Supplied material:
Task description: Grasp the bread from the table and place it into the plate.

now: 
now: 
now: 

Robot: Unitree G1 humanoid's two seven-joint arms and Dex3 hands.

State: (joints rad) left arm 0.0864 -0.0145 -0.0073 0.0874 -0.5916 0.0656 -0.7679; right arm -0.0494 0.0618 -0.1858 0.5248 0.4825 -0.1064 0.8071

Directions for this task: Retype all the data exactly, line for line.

Reply:
Task description: Grasp the bread from the table and place it into the plate.

now: 
now: 
now: 

Robot: Unitree G1 humanoid's two seven-joint arms and Dex3 hands.

State: (joints rad) left arm 0.0864 -0.0145 -0.0073 0.0874 -0.5916 0.0656 -0.7679; right arm -0.0494 0.0618 -0.1858 0.5248 0.4825 -0.1064 0.8071

With that, the answer is done.